Try it: Word for word, transcribe the data below.
----- Given data
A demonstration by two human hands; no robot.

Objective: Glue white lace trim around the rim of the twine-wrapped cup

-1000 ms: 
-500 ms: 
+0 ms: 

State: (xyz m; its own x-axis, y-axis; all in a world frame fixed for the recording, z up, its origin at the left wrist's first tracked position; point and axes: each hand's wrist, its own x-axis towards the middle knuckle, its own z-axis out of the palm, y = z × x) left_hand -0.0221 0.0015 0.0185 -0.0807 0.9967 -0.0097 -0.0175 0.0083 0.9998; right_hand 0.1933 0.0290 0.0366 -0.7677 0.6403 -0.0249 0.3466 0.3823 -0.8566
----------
Output:
A demonstration by two human hands; no robot.

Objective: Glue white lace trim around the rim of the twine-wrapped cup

-1000 ms: 
-500 ms: 
+0 ms: 

State: (xyz m; its own x-axis, y-axis; all in a world frame fixed for the recording, z up, its origin at the left wrist's first tracked position; point and axes: each hand's wrist, its own x-axis towards the middle knuckle, its own z-axis out of the palm, y = z × x) left_hand -0.0221 0.0015 0.0185 -0.0807 0.9967 -0.0097 -0.0175 0.0083 0.9998; right_hand 0.1933 0.0290 0.0366 -0.7677 0.6403 -0.0249 0.3466 0.3823 -0.8566

No other output belongs with this exercise.